Here’s a tough question: How could our cognition of our (experience of) temporal cognition *not* make this error?
As with the ‘stream,’ we intuit identity for the simple want of information regarding distinctions. The phenomenologist interprets these identities, and the neurophenomenologist takes them as neuroscientific explananda and sets about finding systematic correlations. Since the original error is systematic they are correlations to be found, and the neurophenomenologist is convinced they *have* to be onto something. (How does neurophenomenology typically handle hidden variable problems?)
Heuristic neglect has more explanatory juice than you might think. It certainly provides a parsimonious way to understand the paradoxicality of experience.
Evan,
Thank you for posting this fascinating article and engaging in the comments sections! It means so much to the readers!
I have two questions to you.
The first is directly related to what you wrote above:
Like a miniature version of the wake-sleep cycle, neural systems alternate from moment to moment between phases of optimal excitability, when they’re most “awake” and responsive to incoming stimuli, and phases of strong inhibition, when they’re “asleep” and least responsive. Moments of perception correspond to excitatory or “up” phases; moments of nonperception to inhibitory or “down” phases. A gap occurs between each “up” or “awake” moment of perception and the next one, so that what seems to be a continuous stream of consciousness may actually be composed of rhythmic pulses of awareness.
However the “up” activity pattern in the brain does not happen at the same time across the entire brain. The waves seem to run through the brain, originating in many locations. Am I correct?

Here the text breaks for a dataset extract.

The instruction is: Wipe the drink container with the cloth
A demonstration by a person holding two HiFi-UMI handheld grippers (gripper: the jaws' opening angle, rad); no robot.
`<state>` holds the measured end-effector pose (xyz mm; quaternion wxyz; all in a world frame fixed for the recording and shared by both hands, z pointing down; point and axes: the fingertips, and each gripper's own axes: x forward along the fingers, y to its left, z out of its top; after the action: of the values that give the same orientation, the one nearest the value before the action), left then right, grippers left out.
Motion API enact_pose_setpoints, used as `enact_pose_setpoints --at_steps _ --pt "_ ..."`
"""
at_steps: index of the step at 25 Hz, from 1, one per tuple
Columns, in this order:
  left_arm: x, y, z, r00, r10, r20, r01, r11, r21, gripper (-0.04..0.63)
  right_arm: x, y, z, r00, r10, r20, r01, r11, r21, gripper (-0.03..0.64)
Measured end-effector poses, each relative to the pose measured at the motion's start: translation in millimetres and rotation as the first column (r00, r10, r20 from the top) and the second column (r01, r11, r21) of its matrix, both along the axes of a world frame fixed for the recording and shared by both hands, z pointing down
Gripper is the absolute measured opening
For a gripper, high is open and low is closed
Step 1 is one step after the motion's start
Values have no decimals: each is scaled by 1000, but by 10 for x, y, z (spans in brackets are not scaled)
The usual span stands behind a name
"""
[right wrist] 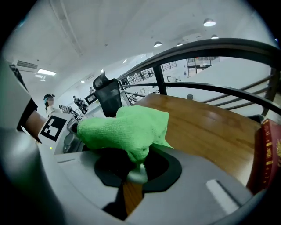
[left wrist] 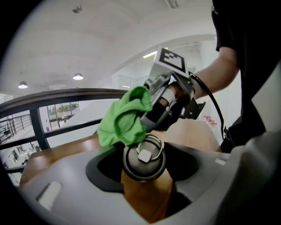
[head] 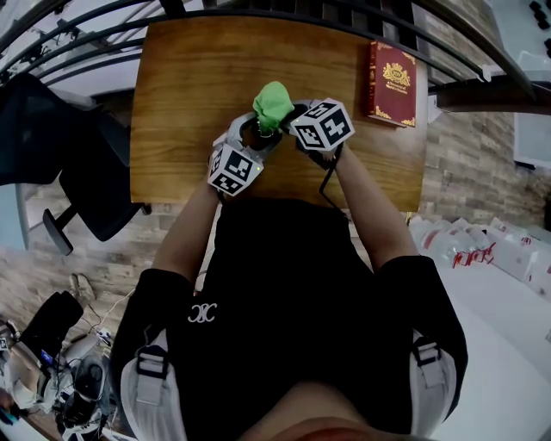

If so, how would you interpret these “up” phases and the conclusions derived from them in the light of brain waves being “non-global”?
The second one is related to the post, but not directly, I think.
In the literature we often read about “brain states” and “states of the mind”. What is your take on these concepts? Do you think that a [rhythmic] pulse of awareness corresponds to a state of mind?
Hi,
Yes, I agree that “up” and “down” states are not uniform across the entire brain. The idea is that there are shifting and distributed oscillatory patterns at both local and large-scale levels. So the states I’m talking about in the case of perception are ones involving mainly sensory, associative, and frontal cortices; at least, those are the ones being tracked by these kinds of EEG time-frequency analyses of perception.
I think the concept of a rhythmic pulse of awareness is a mental-state concept (“awareness” is a mental concept) and that in these experiments it’s being correlated with rhythmic oscillatory neural activity (a brain-state level concept). The correlation is happening via behavior — what the participant reports seeing/detecting vs not seeing/detecting. So, yes, they do correspond, but “correspond” here means “is correlated with.” The deeper question about the nature of that correspondence (is it an identity, realization relation, etc.) isn’t decided by just establishing the correlation.